Roasted Broccoli Bowl Tahini

Featured in: Everyday Home Meals

This nourishing bowl brings together perfectly roasted broccoli seasoned with smoked paprika, served over fluffy quinoa or brown rice. The star is the velvety tahini sauce—tangy with lemon, slightly sweet from maple syrup, and incredibly smooth.

Everything comes together in just 40 minutes, making it ideal for meal prep. The contrast between crispy caramelized broccoli edges, tender grains, and creamy dressing creates satisfying textures in every bite.

Top with fresh herbs, sesame seeds, or avocado to customize. It's naturally vegan, packed with fiber, and delivers balanced nutrition with wholesome ingredients you'll feel good about eating.

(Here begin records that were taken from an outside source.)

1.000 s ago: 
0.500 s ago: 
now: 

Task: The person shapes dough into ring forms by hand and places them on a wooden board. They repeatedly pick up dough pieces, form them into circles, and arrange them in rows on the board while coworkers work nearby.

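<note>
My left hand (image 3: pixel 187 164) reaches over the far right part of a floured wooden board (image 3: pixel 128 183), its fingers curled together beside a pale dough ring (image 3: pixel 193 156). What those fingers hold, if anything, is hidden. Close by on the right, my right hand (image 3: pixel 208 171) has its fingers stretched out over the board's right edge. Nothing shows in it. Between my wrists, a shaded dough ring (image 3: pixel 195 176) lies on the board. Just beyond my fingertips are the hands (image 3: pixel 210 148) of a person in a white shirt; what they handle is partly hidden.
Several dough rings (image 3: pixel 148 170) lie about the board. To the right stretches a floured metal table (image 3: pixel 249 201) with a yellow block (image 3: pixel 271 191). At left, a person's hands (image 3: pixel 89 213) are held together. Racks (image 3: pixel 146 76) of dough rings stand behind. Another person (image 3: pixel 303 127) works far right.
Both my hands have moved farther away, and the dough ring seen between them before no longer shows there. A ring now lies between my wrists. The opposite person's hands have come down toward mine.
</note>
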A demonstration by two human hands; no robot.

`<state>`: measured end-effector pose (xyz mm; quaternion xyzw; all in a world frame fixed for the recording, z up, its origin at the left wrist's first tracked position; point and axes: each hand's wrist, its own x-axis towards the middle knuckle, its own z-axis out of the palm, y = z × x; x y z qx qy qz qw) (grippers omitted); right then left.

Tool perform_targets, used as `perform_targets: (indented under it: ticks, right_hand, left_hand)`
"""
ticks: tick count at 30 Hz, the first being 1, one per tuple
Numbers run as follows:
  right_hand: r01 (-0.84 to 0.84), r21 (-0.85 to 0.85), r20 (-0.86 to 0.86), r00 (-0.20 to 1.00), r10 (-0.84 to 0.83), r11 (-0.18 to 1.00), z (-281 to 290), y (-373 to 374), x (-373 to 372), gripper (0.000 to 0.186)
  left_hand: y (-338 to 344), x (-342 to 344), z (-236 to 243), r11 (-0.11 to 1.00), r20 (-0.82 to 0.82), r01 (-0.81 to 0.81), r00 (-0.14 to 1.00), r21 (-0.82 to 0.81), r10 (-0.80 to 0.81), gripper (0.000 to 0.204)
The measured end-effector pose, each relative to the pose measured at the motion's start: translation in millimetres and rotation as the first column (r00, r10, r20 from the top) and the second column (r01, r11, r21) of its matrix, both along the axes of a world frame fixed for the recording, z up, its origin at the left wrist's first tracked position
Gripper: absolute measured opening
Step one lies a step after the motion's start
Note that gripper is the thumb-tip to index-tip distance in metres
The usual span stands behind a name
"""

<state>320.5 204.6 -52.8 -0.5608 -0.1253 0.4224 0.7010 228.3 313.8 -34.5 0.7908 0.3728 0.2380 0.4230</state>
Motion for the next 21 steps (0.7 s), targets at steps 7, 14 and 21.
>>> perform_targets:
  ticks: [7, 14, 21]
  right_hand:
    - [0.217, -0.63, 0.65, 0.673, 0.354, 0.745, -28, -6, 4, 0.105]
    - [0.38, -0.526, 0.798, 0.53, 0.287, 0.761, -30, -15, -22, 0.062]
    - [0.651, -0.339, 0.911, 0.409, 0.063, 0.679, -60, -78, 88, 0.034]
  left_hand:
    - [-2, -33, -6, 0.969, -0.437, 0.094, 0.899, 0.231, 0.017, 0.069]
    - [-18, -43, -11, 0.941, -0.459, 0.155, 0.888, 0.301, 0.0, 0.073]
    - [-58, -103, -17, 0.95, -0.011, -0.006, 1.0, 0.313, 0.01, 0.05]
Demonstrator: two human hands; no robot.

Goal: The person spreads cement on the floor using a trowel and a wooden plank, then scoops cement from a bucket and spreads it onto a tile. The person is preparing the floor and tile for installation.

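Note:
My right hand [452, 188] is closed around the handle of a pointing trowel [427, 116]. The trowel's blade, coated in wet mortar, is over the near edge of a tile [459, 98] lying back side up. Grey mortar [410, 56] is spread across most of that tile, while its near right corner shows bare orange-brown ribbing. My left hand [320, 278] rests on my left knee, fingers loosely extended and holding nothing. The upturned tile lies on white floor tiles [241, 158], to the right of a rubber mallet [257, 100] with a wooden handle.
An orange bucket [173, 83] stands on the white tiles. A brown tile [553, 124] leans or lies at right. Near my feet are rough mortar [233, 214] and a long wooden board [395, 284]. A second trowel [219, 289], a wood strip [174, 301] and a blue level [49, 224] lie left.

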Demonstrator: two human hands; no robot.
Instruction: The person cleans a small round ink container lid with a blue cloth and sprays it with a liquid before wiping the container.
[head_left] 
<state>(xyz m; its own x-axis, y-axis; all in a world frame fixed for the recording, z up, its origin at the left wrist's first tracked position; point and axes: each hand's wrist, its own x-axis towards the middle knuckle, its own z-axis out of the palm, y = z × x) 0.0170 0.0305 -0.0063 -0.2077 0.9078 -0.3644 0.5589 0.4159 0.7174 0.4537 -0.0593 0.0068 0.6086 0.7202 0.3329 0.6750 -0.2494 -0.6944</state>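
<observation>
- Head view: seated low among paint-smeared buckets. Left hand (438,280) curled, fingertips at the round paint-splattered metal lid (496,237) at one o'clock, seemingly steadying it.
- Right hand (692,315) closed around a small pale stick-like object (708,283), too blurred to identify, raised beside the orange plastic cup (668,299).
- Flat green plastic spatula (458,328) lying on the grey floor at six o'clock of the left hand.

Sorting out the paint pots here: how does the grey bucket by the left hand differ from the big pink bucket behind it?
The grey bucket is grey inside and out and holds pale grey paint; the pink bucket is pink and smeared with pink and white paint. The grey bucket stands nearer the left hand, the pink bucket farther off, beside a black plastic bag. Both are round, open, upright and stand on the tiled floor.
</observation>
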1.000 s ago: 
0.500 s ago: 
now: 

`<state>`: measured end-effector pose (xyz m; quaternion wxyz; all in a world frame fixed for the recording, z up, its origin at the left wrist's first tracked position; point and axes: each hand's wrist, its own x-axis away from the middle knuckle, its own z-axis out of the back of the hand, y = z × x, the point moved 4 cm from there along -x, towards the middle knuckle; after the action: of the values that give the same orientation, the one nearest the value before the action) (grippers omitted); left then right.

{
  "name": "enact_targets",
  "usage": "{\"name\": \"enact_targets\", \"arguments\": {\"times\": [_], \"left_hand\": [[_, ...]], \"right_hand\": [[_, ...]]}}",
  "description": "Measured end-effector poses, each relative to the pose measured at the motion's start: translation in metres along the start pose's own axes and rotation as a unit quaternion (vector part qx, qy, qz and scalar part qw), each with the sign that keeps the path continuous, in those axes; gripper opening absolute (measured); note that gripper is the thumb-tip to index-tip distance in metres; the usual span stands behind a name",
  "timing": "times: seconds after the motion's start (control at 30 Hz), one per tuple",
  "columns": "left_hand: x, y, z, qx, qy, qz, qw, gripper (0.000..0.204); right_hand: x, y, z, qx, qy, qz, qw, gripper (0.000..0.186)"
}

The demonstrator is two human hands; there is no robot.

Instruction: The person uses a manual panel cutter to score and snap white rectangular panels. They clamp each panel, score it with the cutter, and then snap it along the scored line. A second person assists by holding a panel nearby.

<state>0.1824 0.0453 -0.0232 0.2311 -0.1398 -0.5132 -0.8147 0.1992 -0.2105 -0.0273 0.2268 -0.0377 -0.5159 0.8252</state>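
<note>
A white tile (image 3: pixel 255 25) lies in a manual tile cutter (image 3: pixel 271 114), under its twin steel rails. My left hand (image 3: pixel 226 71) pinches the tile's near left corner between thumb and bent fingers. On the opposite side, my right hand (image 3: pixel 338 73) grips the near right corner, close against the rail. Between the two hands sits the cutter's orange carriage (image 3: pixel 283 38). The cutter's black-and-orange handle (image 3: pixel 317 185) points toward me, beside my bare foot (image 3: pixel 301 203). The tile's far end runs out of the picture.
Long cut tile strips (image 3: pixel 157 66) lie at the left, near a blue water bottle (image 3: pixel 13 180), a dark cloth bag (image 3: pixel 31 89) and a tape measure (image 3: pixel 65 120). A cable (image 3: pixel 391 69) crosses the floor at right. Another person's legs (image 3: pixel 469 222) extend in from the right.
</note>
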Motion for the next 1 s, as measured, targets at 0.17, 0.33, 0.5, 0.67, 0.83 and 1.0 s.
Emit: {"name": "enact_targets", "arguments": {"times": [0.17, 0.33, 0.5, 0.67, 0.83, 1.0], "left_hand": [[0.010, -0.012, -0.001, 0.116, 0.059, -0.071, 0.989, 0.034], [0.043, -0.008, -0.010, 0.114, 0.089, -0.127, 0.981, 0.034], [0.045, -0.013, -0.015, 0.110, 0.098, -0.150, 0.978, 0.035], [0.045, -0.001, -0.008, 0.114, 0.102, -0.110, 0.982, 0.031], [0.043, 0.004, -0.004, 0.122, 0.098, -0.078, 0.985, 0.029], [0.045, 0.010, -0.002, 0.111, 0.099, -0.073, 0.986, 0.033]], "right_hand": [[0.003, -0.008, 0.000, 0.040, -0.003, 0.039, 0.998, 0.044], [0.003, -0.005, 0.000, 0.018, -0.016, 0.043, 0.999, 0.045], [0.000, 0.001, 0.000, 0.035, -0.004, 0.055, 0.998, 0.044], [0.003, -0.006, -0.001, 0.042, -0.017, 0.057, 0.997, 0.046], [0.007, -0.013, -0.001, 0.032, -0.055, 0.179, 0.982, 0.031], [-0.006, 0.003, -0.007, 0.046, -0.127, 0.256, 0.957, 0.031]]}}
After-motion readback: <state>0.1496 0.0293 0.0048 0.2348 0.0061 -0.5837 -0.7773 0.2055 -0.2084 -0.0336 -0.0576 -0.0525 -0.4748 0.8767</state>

Updated on Wed, 04 Feb 2026 10:22:00 GMT
Golden roasted broccoli florets with crispy edges, nestled on fluffy quinoa and drizzled with creamy tahini sauce in a vibrant bowl. Save
Golden roasted broccoli florets with crispy edges, nestled on fluffy quinoa and drizzled with creamy tahini sauce in a vibrant bowl. | buenojben.com

There's something magical about the moment broccoli hits a hot oven—that smell alone is worth the effort. I discovered this bowl during a quiet Tuesday when I had three ingredients and zero inspiration, but somehow it became the dish I keep making every week. The crispy edges, the creamy tahini coating everything like a warm hug, the way fresh lemon cuts through it all—it just works. This isn't complicated food, but it tastes like you actually cared, which honestly might be the whole point.

My friend Sarah showed up unannounced on a random weeknight, and I threw this together while we caught up—she took a bite and literally said nothing for a full minute, just kept eating. That's when I knew this bowl had something special, because it managed to impress someone who usually eats takeout pizza on the couch. Now whenever she texts asking what I'm making for dinner, this is what she's hoping for.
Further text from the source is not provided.